* ACTION ITEM *
Drop every image, then reproduce the data exactly as given.

* EXERCISE DATA *
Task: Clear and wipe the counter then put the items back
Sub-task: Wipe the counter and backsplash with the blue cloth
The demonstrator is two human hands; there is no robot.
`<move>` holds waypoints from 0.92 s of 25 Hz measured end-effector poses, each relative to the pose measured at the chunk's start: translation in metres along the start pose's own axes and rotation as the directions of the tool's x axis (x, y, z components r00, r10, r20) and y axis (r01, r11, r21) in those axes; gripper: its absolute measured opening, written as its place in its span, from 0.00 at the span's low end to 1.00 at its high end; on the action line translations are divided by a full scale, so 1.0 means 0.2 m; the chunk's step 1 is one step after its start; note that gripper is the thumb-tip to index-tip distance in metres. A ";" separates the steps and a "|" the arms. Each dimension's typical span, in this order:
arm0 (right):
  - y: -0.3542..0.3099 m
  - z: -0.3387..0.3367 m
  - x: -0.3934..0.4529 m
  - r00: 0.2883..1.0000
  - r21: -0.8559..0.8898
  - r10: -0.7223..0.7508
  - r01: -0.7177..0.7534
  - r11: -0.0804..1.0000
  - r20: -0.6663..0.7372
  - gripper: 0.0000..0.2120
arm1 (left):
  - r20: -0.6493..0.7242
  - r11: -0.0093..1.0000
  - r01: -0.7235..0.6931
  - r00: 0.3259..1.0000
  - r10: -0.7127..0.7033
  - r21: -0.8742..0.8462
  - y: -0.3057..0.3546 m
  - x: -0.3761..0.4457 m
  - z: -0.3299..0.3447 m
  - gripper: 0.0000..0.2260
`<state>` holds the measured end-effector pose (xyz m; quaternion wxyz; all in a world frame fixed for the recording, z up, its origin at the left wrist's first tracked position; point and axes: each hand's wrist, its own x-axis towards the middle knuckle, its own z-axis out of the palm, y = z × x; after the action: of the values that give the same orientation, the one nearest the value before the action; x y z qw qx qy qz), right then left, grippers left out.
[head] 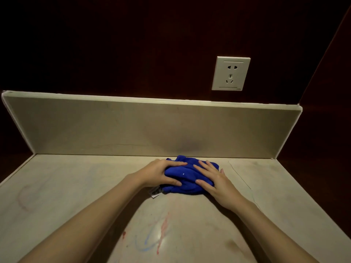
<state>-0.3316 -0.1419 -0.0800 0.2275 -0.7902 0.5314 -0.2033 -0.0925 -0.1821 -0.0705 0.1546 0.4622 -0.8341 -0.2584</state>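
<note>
the left hand (161,172) lay on the left side of a bunched blue cloth (187,179), its fingers reaching over the top of the cloth and its thumb curled along the near edge, so that it gripped the bundle from the side. the right hand (212,180) rested flat on the right part of the same cloth, fingers straight and a little spread, the thumb lying along the near side, pressing down rather than pinching. both bare forearms ran in from the bottom of the view and met at the cloth.

the cloth sat crumpled on the pale stone counter (76,186), close to the back edge and a little right of the middle. a small white label (156,192) stuck out from under it just below the left wrist.

nearer the person, the counter bore red and blue scribble marks (159,232), well apart from the cloth. a fainter reddish curved mark (23,196) showed on the left part of the counter, and a thin dark line (241,177) ran across the surface to the right of the right hand.

behind the cloth rose a low beige backsplash (114,126), with a dim bluish reflection of the cloth on it. above that stood a dark wall (133,44), carrying a white power socket (230,73) up and to the right of the hands.
</note>
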 end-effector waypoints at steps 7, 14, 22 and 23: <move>0.08 -0.01 0.22 0.997 0.014 -0.010 0.011 1.000 -0.075 0.22 | 0.004 0.997 -0.050 0.999 0.050 -0.053 -0.12 0.18 -0.08 0.29; 0.05 -0.01 0.15 0.998 0.124 0.010 -0.003 0.992 -0.058 0.21 | 0.072 0.996 -0.015 0.997 0.022 -0.091 -0.09 0.15 -0.07 0.33; -0.08 0.03 -0.14 0.999 0.119 -0.005 0.009 0.993 -0.034 0.29 | 0.052 0.997 0.008 0.999 -0.004 -0.079 0.02 -0.12 -0.01 0.32; -0.11 0.04 -0.19 1.000 0.113 -0.016 0.019 0.993 -0.023 0.29 | 0.052 0.997 0.018 0.999 -0.015 -0.072 0.04 -0.19 0.01 0.32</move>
<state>-0.3241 -0.0985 -0.0776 0.2643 -0.7783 0.5146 -0.2440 -0.0791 -0.1464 -0.0675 0.1474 0.4563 -0.8241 -0.3015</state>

* ANSWER TO THE PROBLEM *
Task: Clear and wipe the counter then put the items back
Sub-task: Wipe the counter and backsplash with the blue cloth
The demonstrator is two human hands; there is no robot.
`<move>` holds waypoints from 0.92 s of 25 Hz measured end-effector poses, each relative to the pose measured at the chunk's start: translation in metres along the start pose's own axes and rotation as the directions of the tool's x axis (x, y, z components r00, r10, r20) and y axis (r01, r11, r21) in those axes; gripper: its absolute measured opening, written as its place in its span, from 0.00 at the span's low end to 1.00 at its high end; on the action line translations are divided by a full scale, so 1.0 means 0.2 m; the chunk's step 1 is one step after its start; note that gripper is the thumb-tip to index-tip distance in metres. A ";" separates the steps and a "|" the arms. Each dimension's typical span, in this order:
arm0 (right):
  - y: -0.3542..0.3099 m
  - z: -0.3387..0.3367 m
  - x: -0.3934..0.4529 m
  - r00: 0.2883..1.0000
  - r21: -0.8559..0.8898
  - r10: -0.7223..0.7508
  - r01: -0.7177..0.7534
  - r11: -0.0804..1.0000
  - r20: -0.6663..0.7372
  - gripper: 0.0000..0.2120
arm1 (left):
  - r20: -0.6493..0.7242
  - r11: -0.0093..1.0000
  - r01: -0.7235..0.6931
  - r00: 0.3259..1.0000
  - r10: -0.7127..0.7033
  - r21: -0.8742..0.8462
  - y: -0.3057..0.3546 m
  - x: -0.3761..0.4457 m
  - z: -0.3299..0.3447 m
  - gripper: 0.0000..0.2260
`<state>` holds the measured end-effector pose (xyz m; quaternion wxyz; all in a world frame fixed for the recording, z up, its origin at the left wrist's first tracked position; point and axes: each hand's wrist, its own x-axis towards the middle knuckle, its own z-axis out of the palm, y = z × x; after the action: of the values that give the same orientation, the one nearest the value before the action; x y z qw qx qy qz), right then left, grippers left out.
[head] 
<state>-0.3316 -0.1419 -0.0800 0.2275 -0.7902 0.5314 -0.2033 -0.0925 -0.1821 -0.0705 0.1546 0.4622 -0.8341 -0.2584</state>
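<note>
the left hand (161,172) lay on the left side of a bunched blue cloth (187,179), its fingers reaching over the top of the cloth and its thumb curled along the near edge, so that it gripped the bundle from the side. the right hand (212,180) rested flat on the right part of the same cloth, fingers straight and a little spread, the thumb lying along the near side, pressing down rather than pinching. both bare forearms ran in from the bottom of the view and met at the cloth.

the cloth sat crumpled on the pale stone counter (76,186), close to the back edge and a little right of the middle. a small white label (156,192) stuck out from under it just below the left wrist.

nearer the person, the counter bore red and blue scribble marks (159,232), well apart from the cloth. a fainter reddish curved mark (23,196) showed on the left part of the counter, and a thin dark line (241,177) ran across the surface to the right of the right hand.

behind the cloth rose a low beige backsplash (114,126), with a dim bluish reflection of the cloth on it. above that stood a dark wall (133,44), carrying a white power socket (230,73) up and to the right of the hands.
</note>
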 end-effector waypoints at steps 7, 14, 22 and 23: <move>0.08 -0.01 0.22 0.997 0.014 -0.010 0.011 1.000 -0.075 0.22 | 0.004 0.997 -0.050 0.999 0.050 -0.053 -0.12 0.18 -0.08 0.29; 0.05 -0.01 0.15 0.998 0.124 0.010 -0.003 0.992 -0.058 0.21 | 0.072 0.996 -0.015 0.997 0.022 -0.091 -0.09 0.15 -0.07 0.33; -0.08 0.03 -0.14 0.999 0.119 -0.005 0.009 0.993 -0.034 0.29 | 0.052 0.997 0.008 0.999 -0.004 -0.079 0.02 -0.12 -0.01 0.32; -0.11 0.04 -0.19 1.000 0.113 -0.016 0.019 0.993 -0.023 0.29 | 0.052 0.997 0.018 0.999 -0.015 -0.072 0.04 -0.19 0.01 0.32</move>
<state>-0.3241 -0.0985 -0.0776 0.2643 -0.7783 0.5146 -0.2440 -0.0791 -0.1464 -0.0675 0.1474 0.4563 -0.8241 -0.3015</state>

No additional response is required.